Problem to solve
Only a single number is expected: how many lines of the data hold the word "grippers".

============

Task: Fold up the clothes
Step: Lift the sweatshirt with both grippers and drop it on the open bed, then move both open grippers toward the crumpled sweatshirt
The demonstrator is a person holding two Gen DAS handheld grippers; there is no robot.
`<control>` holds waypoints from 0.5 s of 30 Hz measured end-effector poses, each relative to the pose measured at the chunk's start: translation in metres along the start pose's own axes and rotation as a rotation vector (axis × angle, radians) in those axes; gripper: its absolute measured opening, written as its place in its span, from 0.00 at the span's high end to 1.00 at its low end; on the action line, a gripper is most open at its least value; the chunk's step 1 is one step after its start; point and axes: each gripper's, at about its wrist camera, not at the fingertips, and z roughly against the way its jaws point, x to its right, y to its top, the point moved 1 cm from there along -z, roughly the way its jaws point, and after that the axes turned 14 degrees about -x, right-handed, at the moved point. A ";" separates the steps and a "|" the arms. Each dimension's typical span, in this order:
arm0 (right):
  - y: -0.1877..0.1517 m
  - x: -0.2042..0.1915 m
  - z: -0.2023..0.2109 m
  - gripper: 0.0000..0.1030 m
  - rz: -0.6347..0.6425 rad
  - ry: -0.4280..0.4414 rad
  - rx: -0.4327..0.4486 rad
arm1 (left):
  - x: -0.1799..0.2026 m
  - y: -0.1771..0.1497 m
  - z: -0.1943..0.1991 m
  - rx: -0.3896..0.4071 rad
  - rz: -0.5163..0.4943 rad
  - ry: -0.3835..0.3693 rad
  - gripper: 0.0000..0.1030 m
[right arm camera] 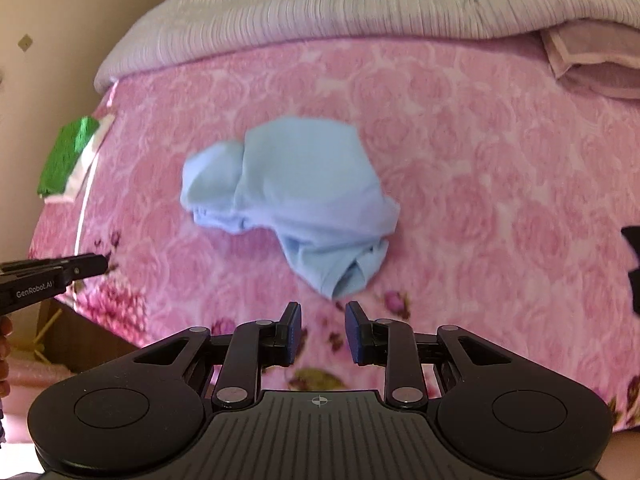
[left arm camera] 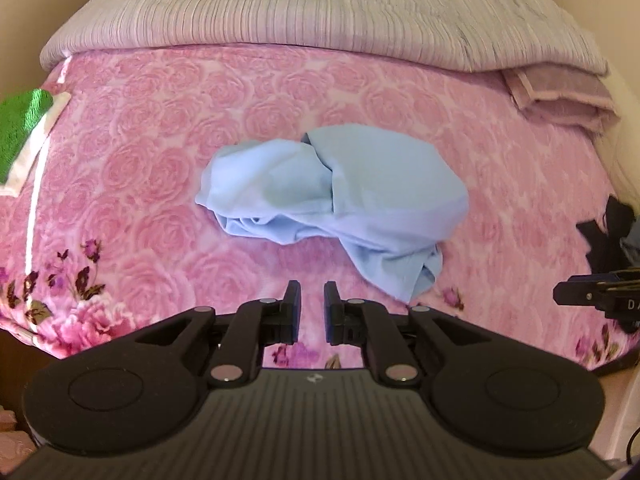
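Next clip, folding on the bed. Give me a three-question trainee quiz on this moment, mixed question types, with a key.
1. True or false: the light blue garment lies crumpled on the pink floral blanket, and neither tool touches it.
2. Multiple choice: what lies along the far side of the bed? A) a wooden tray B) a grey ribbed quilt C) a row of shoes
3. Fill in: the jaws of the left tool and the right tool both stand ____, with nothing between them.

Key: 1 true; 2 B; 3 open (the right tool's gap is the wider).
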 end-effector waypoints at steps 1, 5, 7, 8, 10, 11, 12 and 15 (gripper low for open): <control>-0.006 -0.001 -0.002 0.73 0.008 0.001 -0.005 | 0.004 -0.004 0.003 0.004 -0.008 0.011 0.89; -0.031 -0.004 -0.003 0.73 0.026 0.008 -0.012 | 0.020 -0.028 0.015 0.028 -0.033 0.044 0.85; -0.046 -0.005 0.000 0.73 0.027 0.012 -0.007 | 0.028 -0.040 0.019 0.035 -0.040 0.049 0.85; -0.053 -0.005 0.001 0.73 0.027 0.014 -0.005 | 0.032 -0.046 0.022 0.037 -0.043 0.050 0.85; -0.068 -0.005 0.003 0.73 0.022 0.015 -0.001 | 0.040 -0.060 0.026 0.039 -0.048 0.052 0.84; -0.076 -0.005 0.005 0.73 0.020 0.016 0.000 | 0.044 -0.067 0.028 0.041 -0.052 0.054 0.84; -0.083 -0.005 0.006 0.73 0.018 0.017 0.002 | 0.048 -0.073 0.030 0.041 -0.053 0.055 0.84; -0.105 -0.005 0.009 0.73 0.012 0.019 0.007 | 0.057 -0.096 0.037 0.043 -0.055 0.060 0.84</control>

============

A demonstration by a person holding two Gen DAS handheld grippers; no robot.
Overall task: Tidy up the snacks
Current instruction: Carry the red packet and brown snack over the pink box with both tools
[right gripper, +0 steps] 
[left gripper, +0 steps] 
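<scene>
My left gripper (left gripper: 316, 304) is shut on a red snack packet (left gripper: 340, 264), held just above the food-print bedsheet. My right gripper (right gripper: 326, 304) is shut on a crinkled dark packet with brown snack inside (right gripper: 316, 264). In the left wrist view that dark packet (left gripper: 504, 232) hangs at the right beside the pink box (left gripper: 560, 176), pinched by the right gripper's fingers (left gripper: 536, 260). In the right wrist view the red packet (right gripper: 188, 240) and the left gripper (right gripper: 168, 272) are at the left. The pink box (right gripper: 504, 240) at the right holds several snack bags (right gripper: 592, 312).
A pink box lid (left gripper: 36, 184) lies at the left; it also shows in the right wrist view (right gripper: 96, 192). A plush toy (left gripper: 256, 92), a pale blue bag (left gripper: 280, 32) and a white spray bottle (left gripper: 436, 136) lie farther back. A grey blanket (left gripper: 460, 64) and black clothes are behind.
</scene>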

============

Written solution
3